The more popular the organization is, the more it is visible to the public. Quick reaction to crisis situations and the ability to use public relations as an instrument for shaping the success of the company are distinct features common to market leaders (Straubhaar & Larose & Davenport, 2009). Without an effective public relations policy and strategy, brand reputation might suffer and decline. The purpose of this paper is to study the role of public relations in the Ford Motor Company with regard to 2008-2010 crisis in the automotive industry, to analyze the dynamics of Ford public relations and to develop recommendations regarding further improvement of Ford public relations strategy.
1. Crisis Management
Overall, a crisis can be defined as an event which has quickly emerged (with some element of surprise), threatens the organization, requires the decisions and counteractions to be done in a short period of time (Elliot & Swartz & Herbane, 2009). Crisis is different from a particular incident or business failure because of larger scope and the need for change. In all crisis management strategies, it is possible to outline four steps: mitigation and/or prevention, preparedness, response and recovery (Fig.1). Several researchers also add a stage of learning to these stages, where the organization make appropriate changes in accordance with the lessons learned during the process of crisis management.
Figure 1. Major steps of crisis management (Crandall & Parnell & Spillan, 2009)
It is possible to identify seven key sources of crises: natural disaster, technology, confrontation, malevolence, organizational misdeeds, workplace violence and rumors (Elliot & Swartz & Herbane, 2009). Crises can also be classified into sudden and smoldering, basing on their speed of expansion. Threats arising from various types of crisis might relate to public safety, financial loss or reputational loss (Elliot & Swartz & Herbane, 2009).
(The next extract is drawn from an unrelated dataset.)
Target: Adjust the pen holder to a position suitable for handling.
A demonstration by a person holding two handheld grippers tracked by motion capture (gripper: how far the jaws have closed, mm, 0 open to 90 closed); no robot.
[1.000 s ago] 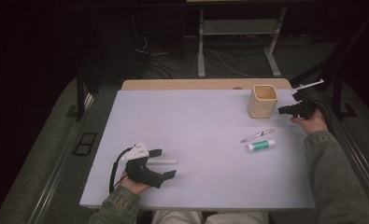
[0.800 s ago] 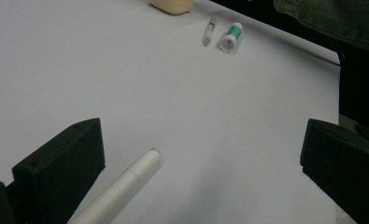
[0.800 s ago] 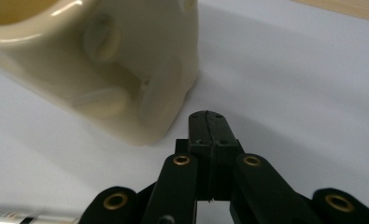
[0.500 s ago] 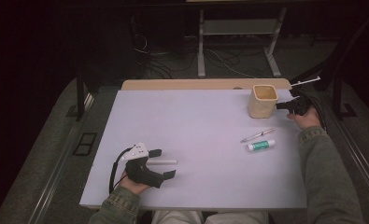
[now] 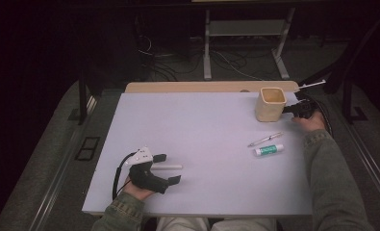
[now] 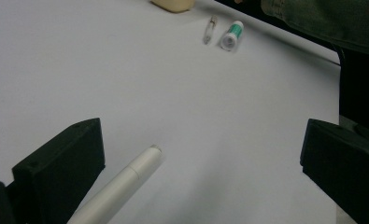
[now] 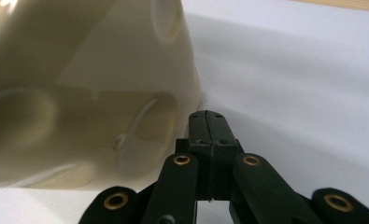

Crisis communication management involves seven critical dimensions: operations, victims, trust/credibility, behaviour, professional expectations, business ethics and lessons learned (Crandall & Parnell & Spillan, 2009). In every business scenario, it is possible to outline these dimensions, and it is recommended to build the crisis management strategy basing on this multidimensional model of crisis handling. In addition to clearly defined crisis management plan developed prior to the crisis situations, companies should also designate and properly train a crisis management team. It is recommended to include professionals in human resources, legal issues, security professionals, operations and finance specialists and public relations professionals into crisis management team (Crandall & Parnell & Spillan, 2009).